• [What is needed]
Find and copy each line in the material below where the string "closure" occurs.
Dataset records: Begin
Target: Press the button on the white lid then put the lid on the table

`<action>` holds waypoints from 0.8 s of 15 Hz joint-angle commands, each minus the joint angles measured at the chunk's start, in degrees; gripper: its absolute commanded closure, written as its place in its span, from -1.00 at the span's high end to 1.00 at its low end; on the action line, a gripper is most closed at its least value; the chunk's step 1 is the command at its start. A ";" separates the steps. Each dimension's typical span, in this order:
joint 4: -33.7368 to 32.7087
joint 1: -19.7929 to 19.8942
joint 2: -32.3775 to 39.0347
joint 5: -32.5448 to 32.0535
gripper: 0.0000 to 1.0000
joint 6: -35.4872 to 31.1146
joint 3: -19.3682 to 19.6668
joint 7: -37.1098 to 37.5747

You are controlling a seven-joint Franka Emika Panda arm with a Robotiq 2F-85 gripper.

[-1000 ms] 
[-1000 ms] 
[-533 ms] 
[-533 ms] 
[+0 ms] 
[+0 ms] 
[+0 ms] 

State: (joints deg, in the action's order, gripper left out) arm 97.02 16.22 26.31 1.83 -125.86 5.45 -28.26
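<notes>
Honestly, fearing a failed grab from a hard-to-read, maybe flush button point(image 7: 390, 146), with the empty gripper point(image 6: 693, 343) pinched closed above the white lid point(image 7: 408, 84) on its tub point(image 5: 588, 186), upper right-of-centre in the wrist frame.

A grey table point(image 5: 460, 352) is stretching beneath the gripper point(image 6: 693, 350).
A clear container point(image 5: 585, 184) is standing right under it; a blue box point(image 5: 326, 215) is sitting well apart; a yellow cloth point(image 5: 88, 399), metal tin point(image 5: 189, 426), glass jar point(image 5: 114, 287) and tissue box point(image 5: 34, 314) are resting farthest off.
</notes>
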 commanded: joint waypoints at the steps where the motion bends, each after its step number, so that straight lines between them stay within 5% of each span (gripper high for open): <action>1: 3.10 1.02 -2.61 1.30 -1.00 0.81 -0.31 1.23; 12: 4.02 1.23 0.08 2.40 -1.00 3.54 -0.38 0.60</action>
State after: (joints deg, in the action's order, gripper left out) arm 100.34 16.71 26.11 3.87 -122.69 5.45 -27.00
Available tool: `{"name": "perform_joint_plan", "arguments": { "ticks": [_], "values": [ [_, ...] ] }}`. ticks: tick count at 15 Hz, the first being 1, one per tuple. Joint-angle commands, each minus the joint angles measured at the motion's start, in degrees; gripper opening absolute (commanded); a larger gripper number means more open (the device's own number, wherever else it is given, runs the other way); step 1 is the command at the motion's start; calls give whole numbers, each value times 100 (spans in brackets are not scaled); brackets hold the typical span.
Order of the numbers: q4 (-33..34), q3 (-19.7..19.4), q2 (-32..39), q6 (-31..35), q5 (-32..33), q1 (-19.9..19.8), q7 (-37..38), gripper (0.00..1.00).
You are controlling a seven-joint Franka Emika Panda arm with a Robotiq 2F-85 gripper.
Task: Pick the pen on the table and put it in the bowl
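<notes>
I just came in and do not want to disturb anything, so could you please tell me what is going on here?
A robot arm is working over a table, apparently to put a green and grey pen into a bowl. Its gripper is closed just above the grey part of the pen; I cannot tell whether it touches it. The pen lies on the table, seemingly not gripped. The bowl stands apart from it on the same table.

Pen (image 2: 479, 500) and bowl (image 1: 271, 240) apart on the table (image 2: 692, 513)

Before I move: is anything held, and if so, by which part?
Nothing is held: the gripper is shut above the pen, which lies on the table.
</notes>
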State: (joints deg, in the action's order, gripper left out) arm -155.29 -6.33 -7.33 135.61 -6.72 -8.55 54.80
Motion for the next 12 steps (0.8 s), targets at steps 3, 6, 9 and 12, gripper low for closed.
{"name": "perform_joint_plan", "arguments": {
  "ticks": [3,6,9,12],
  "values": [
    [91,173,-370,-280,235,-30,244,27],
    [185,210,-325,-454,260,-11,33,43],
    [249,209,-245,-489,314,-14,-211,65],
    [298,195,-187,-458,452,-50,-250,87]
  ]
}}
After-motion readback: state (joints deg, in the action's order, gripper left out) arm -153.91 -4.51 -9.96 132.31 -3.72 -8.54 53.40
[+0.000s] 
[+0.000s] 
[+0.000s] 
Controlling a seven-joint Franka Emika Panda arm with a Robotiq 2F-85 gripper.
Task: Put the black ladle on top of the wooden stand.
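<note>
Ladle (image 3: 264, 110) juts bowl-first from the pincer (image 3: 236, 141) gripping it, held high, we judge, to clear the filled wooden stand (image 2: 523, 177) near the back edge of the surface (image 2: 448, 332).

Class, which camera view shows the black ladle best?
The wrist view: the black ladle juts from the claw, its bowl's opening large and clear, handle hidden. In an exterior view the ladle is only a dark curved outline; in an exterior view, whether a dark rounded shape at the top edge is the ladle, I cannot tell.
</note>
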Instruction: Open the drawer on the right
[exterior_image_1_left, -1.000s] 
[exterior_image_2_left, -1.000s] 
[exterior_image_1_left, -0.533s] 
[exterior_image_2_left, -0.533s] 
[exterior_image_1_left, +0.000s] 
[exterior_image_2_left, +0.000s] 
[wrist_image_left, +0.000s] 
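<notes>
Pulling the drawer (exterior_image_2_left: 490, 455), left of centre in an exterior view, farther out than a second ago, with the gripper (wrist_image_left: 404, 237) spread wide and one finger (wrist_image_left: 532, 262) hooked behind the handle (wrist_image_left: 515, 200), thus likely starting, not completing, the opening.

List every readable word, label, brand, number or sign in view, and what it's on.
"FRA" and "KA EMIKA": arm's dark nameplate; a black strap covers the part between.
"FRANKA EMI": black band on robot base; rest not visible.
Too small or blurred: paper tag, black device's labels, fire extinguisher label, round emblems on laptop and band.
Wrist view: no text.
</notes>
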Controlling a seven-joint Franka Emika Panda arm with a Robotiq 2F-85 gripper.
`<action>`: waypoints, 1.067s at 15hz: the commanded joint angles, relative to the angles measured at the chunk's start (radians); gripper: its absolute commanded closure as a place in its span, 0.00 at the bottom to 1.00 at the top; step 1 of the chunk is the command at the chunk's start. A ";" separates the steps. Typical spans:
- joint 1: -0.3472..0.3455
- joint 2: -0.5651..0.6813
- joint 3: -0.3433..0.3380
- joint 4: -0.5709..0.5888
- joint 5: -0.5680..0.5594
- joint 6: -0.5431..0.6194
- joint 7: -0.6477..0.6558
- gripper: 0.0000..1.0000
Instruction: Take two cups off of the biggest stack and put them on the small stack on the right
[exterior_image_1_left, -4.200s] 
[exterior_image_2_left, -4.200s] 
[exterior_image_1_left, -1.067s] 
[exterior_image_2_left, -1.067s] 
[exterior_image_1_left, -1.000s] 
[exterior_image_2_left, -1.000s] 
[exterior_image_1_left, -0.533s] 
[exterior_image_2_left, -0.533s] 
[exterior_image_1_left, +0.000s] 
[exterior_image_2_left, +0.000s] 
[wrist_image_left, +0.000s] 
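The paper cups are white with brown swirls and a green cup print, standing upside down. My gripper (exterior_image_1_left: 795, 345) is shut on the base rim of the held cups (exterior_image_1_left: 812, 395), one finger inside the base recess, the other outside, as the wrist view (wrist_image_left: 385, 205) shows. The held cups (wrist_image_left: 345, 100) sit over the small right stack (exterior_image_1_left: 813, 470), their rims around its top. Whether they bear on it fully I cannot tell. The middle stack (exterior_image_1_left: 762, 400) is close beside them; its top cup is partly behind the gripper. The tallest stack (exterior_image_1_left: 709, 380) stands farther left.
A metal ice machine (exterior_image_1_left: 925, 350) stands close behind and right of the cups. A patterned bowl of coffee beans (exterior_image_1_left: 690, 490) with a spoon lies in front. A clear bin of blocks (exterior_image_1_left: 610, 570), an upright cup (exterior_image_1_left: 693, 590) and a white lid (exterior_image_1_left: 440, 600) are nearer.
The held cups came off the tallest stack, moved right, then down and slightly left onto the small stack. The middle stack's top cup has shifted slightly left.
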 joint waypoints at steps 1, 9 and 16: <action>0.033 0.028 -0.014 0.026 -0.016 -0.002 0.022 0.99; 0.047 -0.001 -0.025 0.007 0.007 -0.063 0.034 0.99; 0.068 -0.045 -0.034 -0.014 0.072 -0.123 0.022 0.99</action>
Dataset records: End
• [Output for this exercise]
`<action>` holds waypoints from 0.8 s of 15 Hz joint-angle commands, each minus the joint angles measured at the chunk's start, in degrees; gripper: its absolute commanded closure, written as its place in its span, from -1.00 at the span's high end to 1.00 at its low end; on the action line, a gripper is most closed at its least value; the chunk's step 1 is the command at its start. A ";" separates the steps. Each dimension's typical span, in this order:
`<action>`: waypoints, 1.067s at 15hz: the commanded joint angles, relative to the angles measured at the chunk's start (radians); gripper: its absolute commanded closure as a place in its span, 0.00 at the bottom to 1.00 at the top; step 1 of the chunk is the command at the chunk's start. A ";" separates the steps. Typical spans:

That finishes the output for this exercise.